How to Prioritize Self-Care When You Have ADHD

How to Prioritize Self-Care When You Have ADHDThe term self-care can conjure up images of luxury spa treatments and exotic island retreats. In reality though, self-care is about practical day to day actions that make sure you are well looked after.

Self-Care is care for you by you. 

It is knowing what your needs are, then making sure those needs are met.  Those needs range from eating food regularly, taking a shower,  developing communication skills and doing activities that make you happy.

If you don’t look after yourself, it is easy to become physically depleted, emotionally exhausted, resentful, depressed or angry, which in turn can mean your ADHD symptoms get  worse, relationships suffer and performance at work  suffers.

Adults with ADHD are often good at looking after other people but not so good at treating themselves with the same care and attention.

 2 common reasons for not putting yourself at the top of your priority list are:

  • Feeling undeserving
  • Feeling overwhelmed and that there is no time.

It can be tempting to think you will start looking after yourself when everything else in your life is more organized and well managed.  However, it is  helpful to start practicing self care right now. When you look after yourself first, everything else in your life seems to fall into place – including feeling more organized and in control.

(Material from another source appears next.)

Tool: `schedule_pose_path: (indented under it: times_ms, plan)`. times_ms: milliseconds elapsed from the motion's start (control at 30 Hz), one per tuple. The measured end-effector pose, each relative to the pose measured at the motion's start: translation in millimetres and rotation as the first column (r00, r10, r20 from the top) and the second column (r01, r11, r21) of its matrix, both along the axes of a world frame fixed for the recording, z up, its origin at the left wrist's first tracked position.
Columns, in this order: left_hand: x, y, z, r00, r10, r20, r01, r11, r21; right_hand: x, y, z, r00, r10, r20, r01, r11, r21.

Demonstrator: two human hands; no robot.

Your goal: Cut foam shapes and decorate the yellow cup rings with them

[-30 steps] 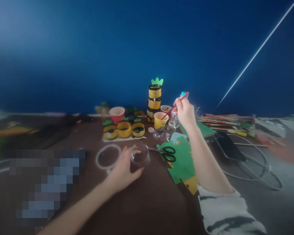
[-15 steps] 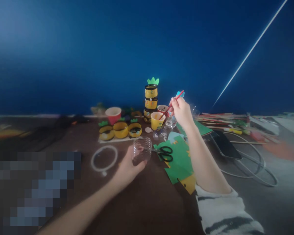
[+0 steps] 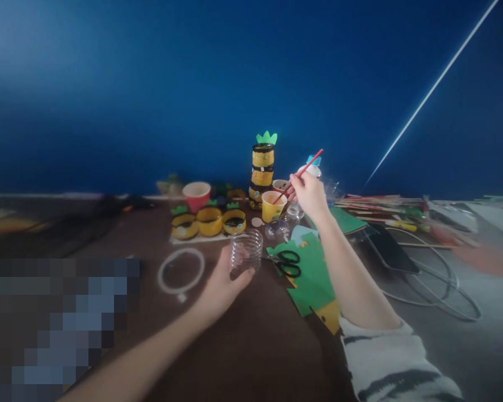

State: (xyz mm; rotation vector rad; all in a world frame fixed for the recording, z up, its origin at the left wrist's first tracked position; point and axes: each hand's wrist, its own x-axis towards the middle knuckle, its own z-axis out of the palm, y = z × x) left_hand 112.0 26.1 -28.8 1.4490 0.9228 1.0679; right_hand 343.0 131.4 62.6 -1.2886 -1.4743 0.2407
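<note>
My left hand (image 3: 228, 276) is closed around a clear, ribbed plastic cup-like piece (image 3: 247, 248), held above the dark table. In my right hand (image 3: 310, 192) is a slim red paintbrush (image 3: 312, 159), slanted so that its lower end dips into a yellow paper cup (image 3: 272, 211). Behind that cup stands a stack of yellow and black rings (image 3: 262, 176) topped with a green paper crown (image 3: 267, 138). To the left sit several yellow painted rings (image 3: 209, 222) on a white sheet. A blue-capped bottle (image 3: 314, 162) is partly hidden behind my right hand.
Black-handled scissors (image 3: 289, 262) lie on green paper (image 3: 314, 268) right of my left hand. A white ring of tape or cord (image 3: 181, 271) is on the left. A red paper cup (image 3: 197, 195) stands behind. A dark tablet-like slab (image 3: 389, 245) and a cable (image 3: 452, 279) lie right.
The view has shifted slightly, so most things sit a little further right. The brush's upper end has swung up and right, while its tip stays in the yellow cup. My left grip is unchanged.
</note>
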Motion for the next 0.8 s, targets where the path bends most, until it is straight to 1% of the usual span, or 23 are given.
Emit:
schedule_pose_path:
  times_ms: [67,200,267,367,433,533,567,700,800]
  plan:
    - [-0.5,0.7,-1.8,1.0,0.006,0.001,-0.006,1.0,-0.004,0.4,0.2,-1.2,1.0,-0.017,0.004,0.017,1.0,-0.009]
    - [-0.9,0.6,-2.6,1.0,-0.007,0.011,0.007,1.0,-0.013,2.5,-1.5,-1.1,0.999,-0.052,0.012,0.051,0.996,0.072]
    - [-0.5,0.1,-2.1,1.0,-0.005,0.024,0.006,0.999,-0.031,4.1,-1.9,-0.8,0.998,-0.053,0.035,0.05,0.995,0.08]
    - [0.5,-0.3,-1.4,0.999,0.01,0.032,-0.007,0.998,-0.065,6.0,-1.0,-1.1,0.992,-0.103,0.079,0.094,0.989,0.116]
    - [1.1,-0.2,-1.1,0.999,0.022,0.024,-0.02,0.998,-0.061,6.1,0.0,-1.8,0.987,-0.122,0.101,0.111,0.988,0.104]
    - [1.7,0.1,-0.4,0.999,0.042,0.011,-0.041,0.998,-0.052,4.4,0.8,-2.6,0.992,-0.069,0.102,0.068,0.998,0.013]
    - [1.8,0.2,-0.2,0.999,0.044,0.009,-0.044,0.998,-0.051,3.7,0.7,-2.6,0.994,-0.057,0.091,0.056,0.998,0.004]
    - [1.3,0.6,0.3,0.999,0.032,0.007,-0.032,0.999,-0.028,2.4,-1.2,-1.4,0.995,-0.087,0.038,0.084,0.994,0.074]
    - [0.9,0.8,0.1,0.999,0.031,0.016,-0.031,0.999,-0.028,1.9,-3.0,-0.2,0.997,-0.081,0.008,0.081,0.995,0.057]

Self-Care Can Feel Very Uncomfortable

Just thinking about self care can feel very uncomfortable. In fact, reading this article  might have made you feel annoyed or that it’s not for you. Sit with the discomfort, and start with very small yet regular self care actions.

Self-care means different things for different people. However, here is a list of the basic self-care categories that you can use as a guide and for inspiration.

7 Basic Self-Care Categories

1) Health

  • Visit doctor(s), dentist for regular check-ups
  • Book an appointment with a psychologist to address emotional upsets
  • Do your favorite type of exercise every day
  • Eat regularly throughout the day
  • Take supplements, including an omega-3.
  • Put yourself to bed before midnight

2) People

  • Spend time with people who respect and appreciate you
  • Hang out with people who you genuinely enjoy being with
  • Create healthy and respectful boundaries…so you don’t feel resentful or deplete yourself

3) Communication

  • Feel comfortable saying no to things
  • Get good at delegating

4) Transport

  • Keep your car maintained so you can travel safely • Follow the speed limit
  • Always have gas in your car so you aren’t worrying if you have enough to get you to your destination

5) Time Management

  • • Have a realistic schedule rather than trying to pack lots in and feel frazzled, late and disappointed in yourself.

6) Finances

  • Pay bills on time
  • File your Taxes every year

7) Happiness

  • Spend time doing things that are fun for you: hobbies, etc.
  • Develop a gratitude habit and pick 3 things each day you are grateful for

8) Personal Grooming

  • Book regular hair dresser appointments
  •  Look neat and tidy Ex. nails, shave
  • Have clean and presentable clothes (zero holes, wrinkles) to wear

Making self-care a priority runs much deeper than picking up the phone to book a hair dresser’s appointment, although that is a good first step.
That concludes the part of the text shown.